Provided records:
-----

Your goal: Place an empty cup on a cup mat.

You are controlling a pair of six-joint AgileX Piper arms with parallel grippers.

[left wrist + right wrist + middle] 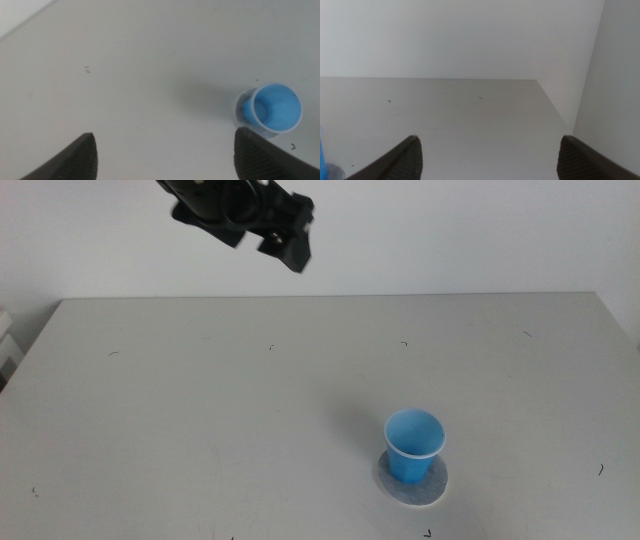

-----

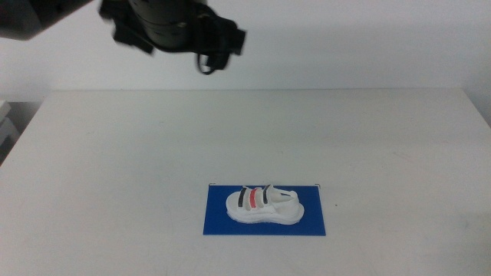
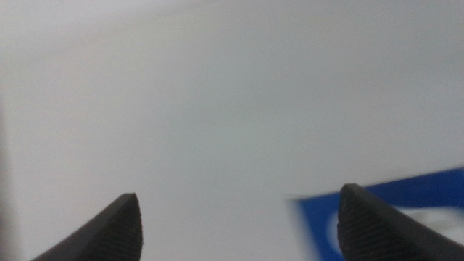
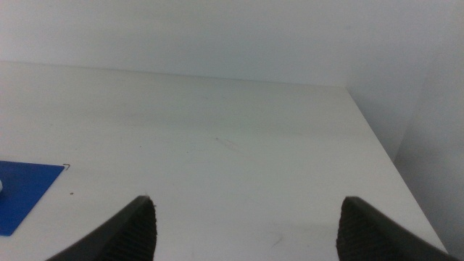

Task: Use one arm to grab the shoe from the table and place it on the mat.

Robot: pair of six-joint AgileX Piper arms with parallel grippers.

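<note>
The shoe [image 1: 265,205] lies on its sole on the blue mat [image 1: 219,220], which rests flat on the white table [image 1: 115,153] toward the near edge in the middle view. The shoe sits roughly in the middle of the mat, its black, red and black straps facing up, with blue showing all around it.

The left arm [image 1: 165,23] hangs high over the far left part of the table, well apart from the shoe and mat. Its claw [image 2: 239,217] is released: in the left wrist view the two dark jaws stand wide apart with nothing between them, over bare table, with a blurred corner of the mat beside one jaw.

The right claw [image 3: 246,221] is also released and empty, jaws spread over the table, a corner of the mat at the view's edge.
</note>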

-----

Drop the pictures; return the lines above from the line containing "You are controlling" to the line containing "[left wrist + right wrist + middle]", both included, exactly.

Result of the exercise:
You are controlling a pair of six-joint AgileX Piper arms with parallel grippers.

[left wrist + right wrist + middle] 

No further answer is needed.